Today, Locking Assemblies and Shrink Disks are standardized elements which provide a frictional connection between a shaft and a hub. They are not only capable of reliably transmitting torque, but of axial and transverse forces as well as bending moments, too. Oskar Peter is the father of the Locking Assembly. He recognized back in the 50`s that a locking assembly, in contrast to a key, is able to transmit considerably higher torques, thus allowing the engineering of much thinner and shorter shafts.
Inventor Gallery of the German Patent and Trademark Office
In 1997, Peter was inducted into the inventor gallery of the German Patent and Trademark Office in Munich. But, long before that, the name Peter has been synonymous for innovative machinery elements. He worked in a partnership with Ringfeder for many decades, and since 2006, his know-how has been in the possession of RINGFEDER POWER TRANSMISSION. The locking assemblies and -elements invented by Oskar Peter 50 years ago have been so successful that two type series have even remained unchanged since then.
Torque Transmission in the Foreground
Initially only intended for mere torque transmission, the RINGFEDER engineers have further developed and optimized the original locking assemblies over the years. So today, locking assemblies are capable of transmitting a combination of loads.
As such, it doesn’t matter whether the locking assembly is subjected to
- radial (for example, an impeller),
- axial (in a press frame), or
- bending (in the case of conveyor drum)
loads – as long as the resulting torque is not exceeded.
Many of the developed versions have been specifically enquired by customers or have been designed for specific markets and applications. The products range from anti-magnetic models for submarine vehicles to stainless steel versions which are notably required by the food and chemical industries.
Shrink Disks serving as External Locking Devices
For shaft-mounted gearboxes, shrink disks, which are easy to install from the outside, have replaced the traditionally used locking assemblies for many years. Shrink disks can be installed much easier in a restricted space, and come in two variants:
For the three-part self-releasing model, the tensioning is accomplished with a torque wrench.
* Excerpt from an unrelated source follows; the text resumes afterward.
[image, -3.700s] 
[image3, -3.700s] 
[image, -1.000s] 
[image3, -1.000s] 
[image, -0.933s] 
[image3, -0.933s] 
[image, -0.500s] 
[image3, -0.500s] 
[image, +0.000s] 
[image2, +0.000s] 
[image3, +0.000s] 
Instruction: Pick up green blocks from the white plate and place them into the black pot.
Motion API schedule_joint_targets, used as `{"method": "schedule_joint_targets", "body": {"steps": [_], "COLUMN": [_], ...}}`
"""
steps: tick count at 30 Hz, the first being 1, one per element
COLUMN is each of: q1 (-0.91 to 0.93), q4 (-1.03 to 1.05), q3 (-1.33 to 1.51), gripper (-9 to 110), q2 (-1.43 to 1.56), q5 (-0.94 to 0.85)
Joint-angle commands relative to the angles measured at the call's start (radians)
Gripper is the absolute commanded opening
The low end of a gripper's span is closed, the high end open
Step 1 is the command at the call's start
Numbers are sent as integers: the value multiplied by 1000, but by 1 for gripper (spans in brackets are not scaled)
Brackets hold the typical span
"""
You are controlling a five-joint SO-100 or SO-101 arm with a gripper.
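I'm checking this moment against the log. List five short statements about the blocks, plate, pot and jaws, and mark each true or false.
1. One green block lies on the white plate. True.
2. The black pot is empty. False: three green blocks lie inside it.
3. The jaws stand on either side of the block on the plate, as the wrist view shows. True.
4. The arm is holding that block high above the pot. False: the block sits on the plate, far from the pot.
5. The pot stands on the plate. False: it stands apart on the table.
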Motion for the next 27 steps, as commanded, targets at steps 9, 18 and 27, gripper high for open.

By changing the tightening torques, the transmission values and the loads on the component can be adapted in a flexible manner.
(Image: RfN 4061)
The two-part version is “tightened to block“, and can therefore be mounted without a torque wrench:
(Image: RfN 4161)
Customer Rely on Long-Standing Experience
Rainer Peter, grandson of the locking element inventor Oskar Peter and Project Manager of the entire clamping/locking engineering division at RINGFEDER POWER TRANSMISSION, puts it into a nutshell: “On account of numerous theoretical designs but also, practical trials conducted in cooperation with our customers, we today dispose of a virtually inexhaustible wealth of experience enabling us to effectively put future projects into practice – environmental influences often create a framework of challenges, and we have to find the optimum solution.“
“And it is exactly this treasure trove of experience our customers rely on: For critical applications such as ship loaders or conveyor belts in the mining industry, the reliability of a locking element is of essential importance because standstills can easily lead to costs in the range of millions”, explains the expert.
Product Variety and Availability
“Our product variety allows us to deliver from stock the required locking assemblies which fulfill most of the technical requirements specified by the customer“, says Rainer Peter and refers to countless product variants. Whether self-centering, low contact pressure, high torque, high speed or stainless-steel – RINGFEDER POWER TRANSMISSION is able to offer fast delivery of the respective version in need. In addition, torques of up to 200 kilonewton meters and axial forces of up to 2000 kilonewton can be tested on the company-own test facilities.
Operation in the Field with Comprehensive Solutions
Peter and his colleagues not only have gained their know-how from extensive test series conducted on the facilities at the company’s headquarters in Groß-Umstadt near Darmstadt, but also from practical experience when the components are in service with the customer. One example of this is a power plant, where the operator had equipped a Pelton wheel with a locking device from a competitor. However, the problem had occurred that this element could no longer be safely dismounted.
As an alternative, the RINGFEDER engineers decided to use the locking assembly Type RfN 7015.0 in size 280 x 355 millimeters, and to perform an ultimate tensioning trial with subsequent removal of the assembly. For this application, safe torque transmission, good concentricity characteristics and ease of removal are of vital importance.
(Image: RfN 7015.0)
As the sliding movement takes place inside the locking assembly, the RfN 7015 can be removed without any problem, even if there is a bit of rust present on the shaft.
Torque Transmission and Overload Protection
In another application, the guide vanes of Kaplan turbines were optimized for a power plant builder. In the event of the ingress of foreign bodies, these vanes must be able to draw aside. In addition to transmitting torque, the locking assembly needed to slightly slip without damaging the shaft due to fretting. This property was achieved by using a special coating on the sliding surfaces.
The above examples are only a small selection of the versatile and innovative application possibilities for locking assemblies, and these do not only exist in the field of mechanical engineering Oskar Peter originally had his seeds. Meanwhile, solutions with locking assemblies have become a common standard in a wide variety of application areas, including the mining industry and steel industry.